Segundo (MATTMANN, 2013), para resolver os desafios do Big Data, tanto em termos científicos e técnicos quanto éticos, é necessária uma nova raça de cientistas denominada ‘cientistas de dados’ (MATTMANN, 2013). Mas, como sempre, serão precisos educadores especializados para formá-los, os chamados educational data scientists (BUCKINGHAM SHUM et al., 2013).
Mattmann (2013) afirma que novos cursos interdisciplinares sobre técnicas de Big Data são necessários não só para os cientistas da computação como também para os cientistas naturais.
Segundo Shelly Farnham (DUMBILL et al., 2013), não faria sentido para uma empresa comercial contratar alguém que passou os últimos quatro anos estudando dados da saúde. Essa autora considera que o conhecimento do domínio é um aspecto muito importante do que se está à procura. Segundo ela, dizer que só o pessoal da ciência da computação se tornam bons especialistas de Big Data ou bons analistas de dados é um erro!
Da nossa experiência, observamos que produzir perguntas é um desafio maior do que obter respostas a elas com essas ferramentas do Big Data. Aqui, acreditamos, é que os profissionais de Ciências são mais necessários.
Assim, propomos a utilização de Big Data no Ensino de Ciências, fazendo uso de ferramentas públicas e gratuitas, tais como o Microsoft GeoFlow, o Google Trends, o Google Correlate e outras que devem vir a surgir em breve.
Nossa proposta tem embasamento no Construcionismo de Papert, o qual ressalta a importância de ferramentas, mídias e contextos no desenvolvimento humano e em como seus diálogos com artefatos promovem a autoaprendizagem e facilitam a construção de novos conhecimentos (ACKERMANN, 2001).

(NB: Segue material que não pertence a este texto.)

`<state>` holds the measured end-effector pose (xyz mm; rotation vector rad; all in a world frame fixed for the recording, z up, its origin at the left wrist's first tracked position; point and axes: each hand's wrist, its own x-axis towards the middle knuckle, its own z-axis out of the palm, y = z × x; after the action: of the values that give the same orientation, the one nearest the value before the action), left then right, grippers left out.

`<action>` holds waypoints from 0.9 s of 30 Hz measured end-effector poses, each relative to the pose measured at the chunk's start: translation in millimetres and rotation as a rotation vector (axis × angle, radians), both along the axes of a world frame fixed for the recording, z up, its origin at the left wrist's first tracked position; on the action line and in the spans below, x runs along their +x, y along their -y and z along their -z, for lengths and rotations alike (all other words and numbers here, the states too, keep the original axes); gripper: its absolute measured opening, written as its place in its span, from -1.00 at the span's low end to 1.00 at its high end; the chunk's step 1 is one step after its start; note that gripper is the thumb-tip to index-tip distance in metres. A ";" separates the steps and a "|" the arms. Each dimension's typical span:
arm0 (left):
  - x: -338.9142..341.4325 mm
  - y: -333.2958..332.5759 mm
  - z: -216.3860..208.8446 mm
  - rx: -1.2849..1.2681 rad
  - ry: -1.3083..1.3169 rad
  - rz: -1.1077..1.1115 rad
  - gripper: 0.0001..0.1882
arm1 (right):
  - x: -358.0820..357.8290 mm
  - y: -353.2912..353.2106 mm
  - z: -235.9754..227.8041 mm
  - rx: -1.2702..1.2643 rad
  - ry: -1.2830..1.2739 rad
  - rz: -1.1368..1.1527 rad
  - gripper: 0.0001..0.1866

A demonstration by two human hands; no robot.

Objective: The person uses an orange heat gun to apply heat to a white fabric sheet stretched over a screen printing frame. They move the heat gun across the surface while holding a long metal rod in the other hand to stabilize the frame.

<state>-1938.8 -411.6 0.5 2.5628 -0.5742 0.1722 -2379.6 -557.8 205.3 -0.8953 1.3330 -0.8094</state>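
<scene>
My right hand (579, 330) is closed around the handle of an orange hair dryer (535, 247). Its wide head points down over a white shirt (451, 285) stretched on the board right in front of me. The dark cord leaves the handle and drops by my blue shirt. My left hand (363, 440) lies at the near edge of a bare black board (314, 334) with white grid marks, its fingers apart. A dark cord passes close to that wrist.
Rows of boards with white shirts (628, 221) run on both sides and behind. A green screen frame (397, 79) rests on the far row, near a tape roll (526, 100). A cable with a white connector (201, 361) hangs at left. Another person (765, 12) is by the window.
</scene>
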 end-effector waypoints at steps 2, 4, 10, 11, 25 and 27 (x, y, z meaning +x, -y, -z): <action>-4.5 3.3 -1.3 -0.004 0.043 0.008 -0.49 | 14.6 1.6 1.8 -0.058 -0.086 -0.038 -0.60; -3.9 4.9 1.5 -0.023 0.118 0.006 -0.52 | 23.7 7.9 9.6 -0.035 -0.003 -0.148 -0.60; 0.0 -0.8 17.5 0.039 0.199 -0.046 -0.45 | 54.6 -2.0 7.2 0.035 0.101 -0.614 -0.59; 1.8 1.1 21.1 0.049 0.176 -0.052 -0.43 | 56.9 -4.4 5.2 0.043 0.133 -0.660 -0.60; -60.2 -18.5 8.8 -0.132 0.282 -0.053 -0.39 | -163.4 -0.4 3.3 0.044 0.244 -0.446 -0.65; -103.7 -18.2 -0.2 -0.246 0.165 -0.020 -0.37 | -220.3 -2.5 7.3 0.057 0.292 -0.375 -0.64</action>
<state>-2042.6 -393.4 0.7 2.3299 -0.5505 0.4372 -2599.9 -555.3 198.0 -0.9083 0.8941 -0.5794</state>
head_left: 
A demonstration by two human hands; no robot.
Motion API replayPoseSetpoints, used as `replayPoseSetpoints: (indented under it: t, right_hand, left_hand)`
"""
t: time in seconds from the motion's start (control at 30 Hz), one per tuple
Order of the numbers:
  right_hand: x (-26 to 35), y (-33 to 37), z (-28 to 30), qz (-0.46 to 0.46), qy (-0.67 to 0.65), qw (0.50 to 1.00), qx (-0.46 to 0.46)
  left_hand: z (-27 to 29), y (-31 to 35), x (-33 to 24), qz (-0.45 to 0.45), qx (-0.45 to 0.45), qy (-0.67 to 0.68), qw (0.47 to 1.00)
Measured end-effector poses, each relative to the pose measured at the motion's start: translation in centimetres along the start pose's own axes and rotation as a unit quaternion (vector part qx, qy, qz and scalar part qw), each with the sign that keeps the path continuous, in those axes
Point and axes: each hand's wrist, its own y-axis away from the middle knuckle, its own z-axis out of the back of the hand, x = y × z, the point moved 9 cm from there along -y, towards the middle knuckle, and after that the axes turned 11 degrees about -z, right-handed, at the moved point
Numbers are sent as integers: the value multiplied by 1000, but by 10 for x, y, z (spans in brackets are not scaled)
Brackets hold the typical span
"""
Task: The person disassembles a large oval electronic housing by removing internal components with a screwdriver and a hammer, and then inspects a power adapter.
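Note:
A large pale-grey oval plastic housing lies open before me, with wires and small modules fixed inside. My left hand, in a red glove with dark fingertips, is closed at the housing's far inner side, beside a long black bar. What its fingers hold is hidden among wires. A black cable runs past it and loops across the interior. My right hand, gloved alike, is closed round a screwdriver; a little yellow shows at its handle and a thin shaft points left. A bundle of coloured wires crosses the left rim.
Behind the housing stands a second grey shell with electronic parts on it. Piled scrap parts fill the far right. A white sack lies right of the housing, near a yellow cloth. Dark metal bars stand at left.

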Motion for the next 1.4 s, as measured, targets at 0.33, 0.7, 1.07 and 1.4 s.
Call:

O principal objetivo desta proposta é investigar a viabilidade do uso Big Data no Ensino de Ciências, tendo, como mediadores, o computador e as ferramentas públicas e gratuitas do Big Data, tais como o Microsoft GeoFlow, o Google Trends, o Google Correlate e outras que devem vir a surgir em breve.
Mais do que meramente em capacitá-los em infraestruturas computacionais ou treiná-los análise preditiva, o objetivo das atividades pedagógicas a serem realizadas durante este projeto é propiciar ao estudante de Ciências, especialmente de Física, futuros profissionais de Ciências, uma preparação, tanto em termos técnicos como em éticos, para os desafios científicos propostos pelo Big Data ao mundo real no qual vão exercer suas profissões, além de uma melhor compreensão, embasada na prática do Big Data, sobre a construção do conhecimento físico, especialmente numa melhor compreensão das noções de fenômeno, observação, medida, leis físicas, teoria, causalidade, dentre outras.